The People's Choice is an American television sitcom that aired on NBC from 1955 to 1958. It was primarily sponsored by the Borden Company. Production of the series was overseen by George Burns's company, McCadden Productions.

It stars Jackie Cooper as Socrates "Sock" Miller, who is a former Marine Korean War veteran and a young politician living in fictitious New City, California. Sock has a basset hound named "Cleo", whose thoughts (voiced by Mary Jane Croft), baleful observations of Sock's dilemmas, are recorded on the soundtrack for the viewers' amusement. The real name of the dog that played Cleo was "Bernadette". Much of Cleo's dialog consists of wisecracks.  The popularity of the basset hound breed increased markedly with the run of the show.

Overview
In the first season, Sock is an ornithologist and a city council member, who is living in a trailer park with his maiden Aunt "Gus" Bennett, short for Augusta (Margaret Irving) who had raised Sock after his parents' death when Sock was three years of age. Sock is dating Amanda "Mandy" Peoples (Patricia Breslin), the daughter of the mayor (Paul Maxey), who does not entirely approve of the relationship, but he gradually warms to Sock.
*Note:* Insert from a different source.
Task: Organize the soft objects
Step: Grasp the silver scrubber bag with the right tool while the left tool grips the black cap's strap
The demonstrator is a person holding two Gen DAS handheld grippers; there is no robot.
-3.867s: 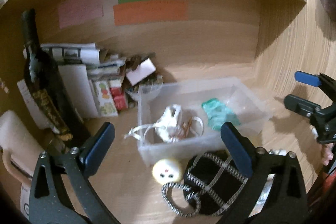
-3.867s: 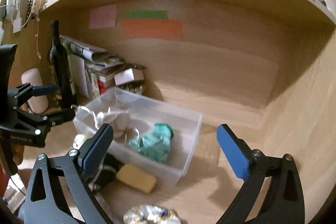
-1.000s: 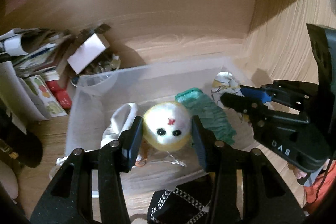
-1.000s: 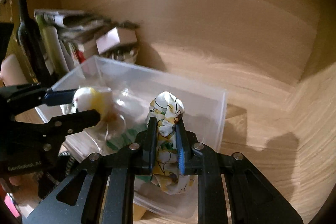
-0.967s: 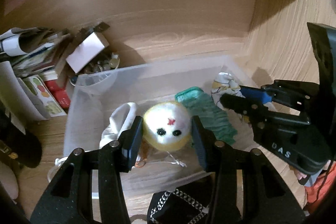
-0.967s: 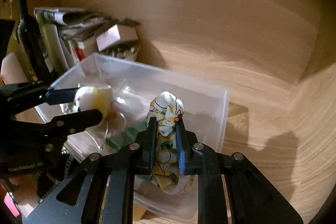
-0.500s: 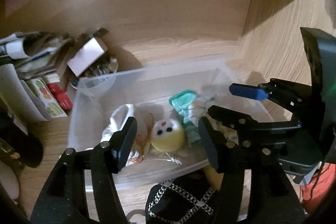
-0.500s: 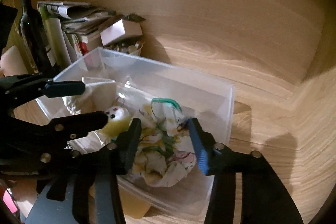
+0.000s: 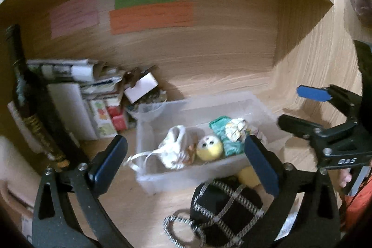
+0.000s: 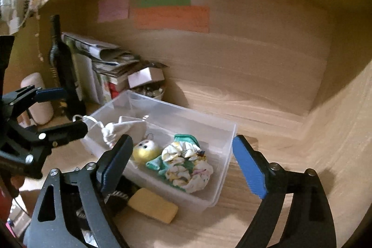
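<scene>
- The left gripper (image 9: 186, 155), low in its own view, has just been opening; its jaws stand wide apart with nothing between them.
- The right gripper (image 10: 183, 164) has likewise just been opening and holds nothing; in the left view its black frame at the right edge reads "DAS" upside down.
- The clear bin (image 10: 209, 127) at centre holds the yellow ball toy (image 10: 145, 151), the floral cloth (image 10: 188, 169), a green cloth (image 9: 229, 145) and a white pouch (image 9: 174, 145).
- The coloured paper strips (image 9: 151, 15) on the back wall are too blurred to read.
</scene>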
Later, Sock takes courses (though he is not in law school) to pass the California bar exam  to become an attorney, so he can then afford to marry Mandy. In the first-season finale, Sock suddenly proposes to Mandy and wants to elope.  He is afraid the mayor will want to stage a big wedding, and they will not be able to get married for many months. The couple drives to Nevada for a quickie wedding, intending to return in time for Sock to take his bar exam. On the way back, they are arrested for a traffic violation and must spend the night in jail.  This causes Sock to miss the bar exam. Sock wants to be independent of his father-in-law, so the couple agrees to keep their marriage a secret from the mayor until Sock gets his law license.
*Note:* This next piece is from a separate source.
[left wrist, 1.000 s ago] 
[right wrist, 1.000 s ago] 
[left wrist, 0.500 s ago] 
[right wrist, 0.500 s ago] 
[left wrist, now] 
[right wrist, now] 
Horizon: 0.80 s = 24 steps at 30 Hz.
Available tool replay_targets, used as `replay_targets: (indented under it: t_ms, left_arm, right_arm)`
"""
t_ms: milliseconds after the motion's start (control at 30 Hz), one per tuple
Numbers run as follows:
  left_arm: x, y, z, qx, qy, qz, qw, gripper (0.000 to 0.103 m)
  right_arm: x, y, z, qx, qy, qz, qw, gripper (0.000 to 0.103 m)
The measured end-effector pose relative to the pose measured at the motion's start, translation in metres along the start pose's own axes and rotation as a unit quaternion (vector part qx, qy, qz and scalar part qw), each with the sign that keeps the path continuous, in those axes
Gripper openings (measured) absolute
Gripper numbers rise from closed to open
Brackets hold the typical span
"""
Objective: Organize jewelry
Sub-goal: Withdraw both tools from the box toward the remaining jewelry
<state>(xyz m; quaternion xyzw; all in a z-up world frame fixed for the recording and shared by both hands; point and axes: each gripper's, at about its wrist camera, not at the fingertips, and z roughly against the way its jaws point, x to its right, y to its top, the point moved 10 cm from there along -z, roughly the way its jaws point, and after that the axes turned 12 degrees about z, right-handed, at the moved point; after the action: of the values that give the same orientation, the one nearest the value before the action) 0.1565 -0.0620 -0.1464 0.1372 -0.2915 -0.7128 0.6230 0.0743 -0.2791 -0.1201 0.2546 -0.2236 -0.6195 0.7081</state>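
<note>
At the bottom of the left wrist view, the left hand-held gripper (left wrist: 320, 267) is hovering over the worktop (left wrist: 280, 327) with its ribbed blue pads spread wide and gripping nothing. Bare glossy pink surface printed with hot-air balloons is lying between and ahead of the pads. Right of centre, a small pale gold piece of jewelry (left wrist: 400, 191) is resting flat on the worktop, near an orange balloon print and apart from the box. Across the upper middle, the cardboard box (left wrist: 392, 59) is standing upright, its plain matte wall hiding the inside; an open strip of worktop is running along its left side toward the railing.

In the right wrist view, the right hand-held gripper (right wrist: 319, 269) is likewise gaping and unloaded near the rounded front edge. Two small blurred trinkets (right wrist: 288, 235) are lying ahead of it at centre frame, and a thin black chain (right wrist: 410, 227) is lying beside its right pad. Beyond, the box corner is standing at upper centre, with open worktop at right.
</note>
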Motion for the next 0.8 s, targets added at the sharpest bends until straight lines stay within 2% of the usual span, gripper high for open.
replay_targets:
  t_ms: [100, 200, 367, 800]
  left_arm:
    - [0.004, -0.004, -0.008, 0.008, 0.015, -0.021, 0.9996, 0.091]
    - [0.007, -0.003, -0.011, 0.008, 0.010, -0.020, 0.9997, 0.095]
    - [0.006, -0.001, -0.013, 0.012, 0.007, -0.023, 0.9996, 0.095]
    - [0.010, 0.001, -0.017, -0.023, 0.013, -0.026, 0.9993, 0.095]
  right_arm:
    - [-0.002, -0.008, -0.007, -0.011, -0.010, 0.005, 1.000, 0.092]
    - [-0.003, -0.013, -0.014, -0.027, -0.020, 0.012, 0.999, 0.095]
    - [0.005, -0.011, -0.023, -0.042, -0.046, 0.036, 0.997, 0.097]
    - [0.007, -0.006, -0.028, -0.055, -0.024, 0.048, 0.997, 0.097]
Most episodes in the second season are about Sock and Mandy trying to be together (as much as this could be depicted in the 1950s), while keeping the mayor from finding out that they are married.  At some point during the season, Aunt Gus and the mayor get married, and she learns that Sock and Mandy are married and agrees to keep their secret from the mayor.  By the end of the season, Sock has passed the bar, and their marriage is out in the open.  Sock's scheming Marine buddy, Rollo "the Hex" Hexley (Dick Wesson), moved in with Sock during the second season and appeared in 27 episodes and the original 1955 pilot.
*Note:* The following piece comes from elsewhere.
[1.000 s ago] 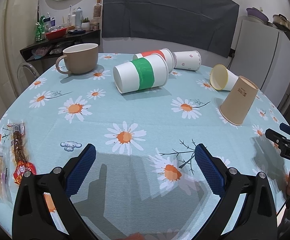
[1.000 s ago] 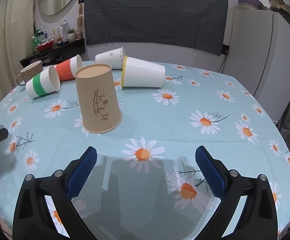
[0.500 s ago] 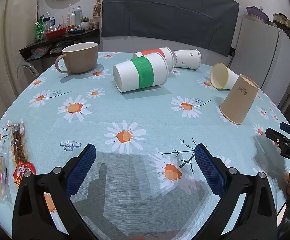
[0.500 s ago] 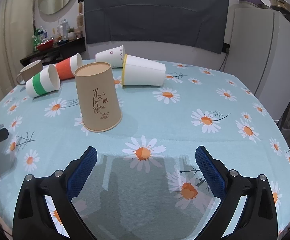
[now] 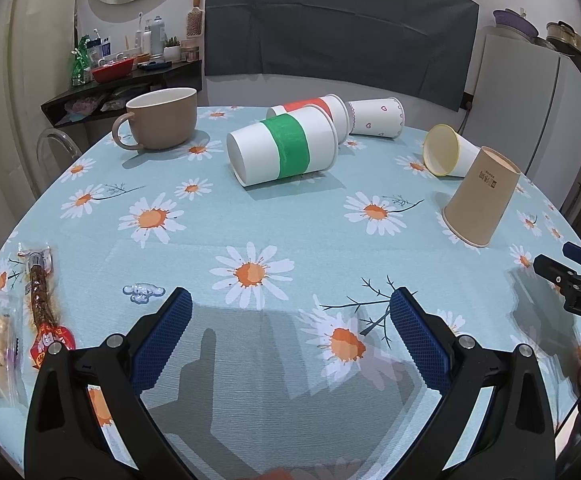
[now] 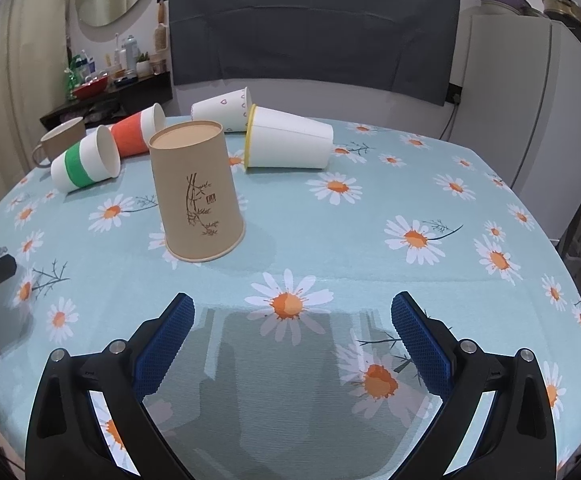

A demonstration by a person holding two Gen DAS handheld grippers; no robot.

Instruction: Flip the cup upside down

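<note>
A brown paper cup (image 6: 196,192) stands upside down on the daisy tablecloth; it also shows at the right of the left wrist view (image 5: 482,196). Several cups lie on their sides behind it: a green-banded one (image 5: 284,151) (image 6: 84,160), a red-banded one (image 5: 314,107) (image 6: 136,134), a heart-print one (image 5: 376,117) (image 6: 222,110) and a yellow-rimmed one (image 5: 448,156) (image 6: 288,144). My left gripper (image 5: 290,312) is open and empty above the near table. My right gripper (image 6: 292,316) is open and empty, in front of the brown cup and apart from it.
A tan ceramic mug (image 5: 158,123) stands upright at the back left. Snack packets (image 5: 40,304) lie at the table's left edge. A white fridge (image 6: 530,92) stands at the right, a cluttered dark shelf (image 5: 122,76) at the back left.
Both grippers have shifted only slightly; the cups and mug have not moved, and both grippers stay open.
</note>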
In the third season, Sock manages a residential real-estate development called Barkerville Estates.  They still return to New City often enough for Mayor Peoples and Aunt Gus to appear regularly.

Guest stars

Nick Adams
Jack Albertson
Lola Albright
Eleanor Audley
Jacqueline Beer
James Best
Mel Blanc
Shirley Bonne
Joe E. Brown
George Chandler
Harry Cheshire
Andy Clyde
Joe Conley
Mike Connors
Jackie Coogan
Ellen Corby
Richard Deacon
Angie Dickinson
King Donovan
John Doucette

Ross Elliott
Yvonne Lime Fedderson
Frank Ferguson
James Flavin
Ned Glass
Charles Lane
Joi Lansing
Nan Leslie
Forrest Lewis
Howard McNear
Jay Novello
Louis Quinn
Addison Richards
Hal J. Smith
Doris Singleton
Olive Sturgess
Ann Tyrrell
Herb Vigran
Gregory Walcott as Stone Kenyon
Frank Wilcox

Production notes
The series was created and co-produced by Irving Brecher, who was also the creator of the 1949 sitcom, The Life of Riley. Although The People's Choice never made the top 30 programs, its ratings were respectable enough to warrant a place on NBC for three seasons. The show later became quite popular in syndication enjoying continuous daytime repeat broadcasts for more than a decade in several local markets following its original network run.

During its first year, The People's Choice aired opposite Stop the Music as that long-running  ABC series was concluding its final season.

Spin-off
From The People's Choice, Cleo the talking dog spawned the idea of a talking baby in the 1960–1961 NBC sitcom, Happy starring Ronnie Burns and Yvonne Lime Fedderson, who had also guest starred on The People's Choice.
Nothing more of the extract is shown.